→ Work to be completed: This exercise calls for every line of the data below with the string "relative" in it.

══════════

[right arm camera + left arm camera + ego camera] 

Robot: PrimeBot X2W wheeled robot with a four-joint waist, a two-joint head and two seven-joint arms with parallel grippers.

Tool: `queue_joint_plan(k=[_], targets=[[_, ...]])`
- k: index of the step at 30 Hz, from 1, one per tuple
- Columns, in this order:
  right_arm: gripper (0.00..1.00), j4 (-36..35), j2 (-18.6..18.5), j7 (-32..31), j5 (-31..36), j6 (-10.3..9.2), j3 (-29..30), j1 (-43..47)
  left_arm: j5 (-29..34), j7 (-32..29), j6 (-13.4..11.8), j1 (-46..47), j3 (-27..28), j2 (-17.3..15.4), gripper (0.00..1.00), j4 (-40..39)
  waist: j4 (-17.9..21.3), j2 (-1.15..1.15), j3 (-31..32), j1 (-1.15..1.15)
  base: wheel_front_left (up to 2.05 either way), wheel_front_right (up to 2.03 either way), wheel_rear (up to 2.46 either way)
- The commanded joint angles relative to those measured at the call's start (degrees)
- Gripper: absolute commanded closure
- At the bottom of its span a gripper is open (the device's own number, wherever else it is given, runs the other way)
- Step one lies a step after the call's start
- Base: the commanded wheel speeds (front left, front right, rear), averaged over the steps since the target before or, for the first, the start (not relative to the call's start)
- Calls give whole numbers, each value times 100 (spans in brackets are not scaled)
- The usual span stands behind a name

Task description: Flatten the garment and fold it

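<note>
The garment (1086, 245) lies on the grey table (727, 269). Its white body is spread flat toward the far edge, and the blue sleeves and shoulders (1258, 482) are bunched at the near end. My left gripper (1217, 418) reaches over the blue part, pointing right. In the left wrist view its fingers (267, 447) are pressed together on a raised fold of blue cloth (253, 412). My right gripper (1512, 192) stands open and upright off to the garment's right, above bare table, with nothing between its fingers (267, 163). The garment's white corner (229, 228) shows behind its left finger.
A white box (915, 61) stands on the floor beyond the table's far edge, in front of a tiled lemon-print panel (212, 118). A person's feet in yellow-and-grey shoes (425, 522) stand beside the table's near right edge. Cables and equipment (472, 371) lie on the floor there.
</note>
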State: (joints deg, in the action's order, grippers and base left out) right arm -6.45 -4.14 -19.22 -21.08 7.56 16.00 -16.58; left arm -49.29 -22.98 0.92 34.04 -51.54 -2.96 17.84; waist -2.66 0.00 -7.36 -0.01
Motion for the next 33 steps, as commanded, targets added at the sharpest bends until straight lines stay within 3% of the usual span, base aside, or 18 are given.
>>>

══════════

→ Task solution:
- The commanded joint angles relative to those measured at the call's start (degrees)
- Base: the commanded wheel speeds (front left, front right, rear), averaged over the steps since the target before or, for the first, the start (not relative to the call's start)

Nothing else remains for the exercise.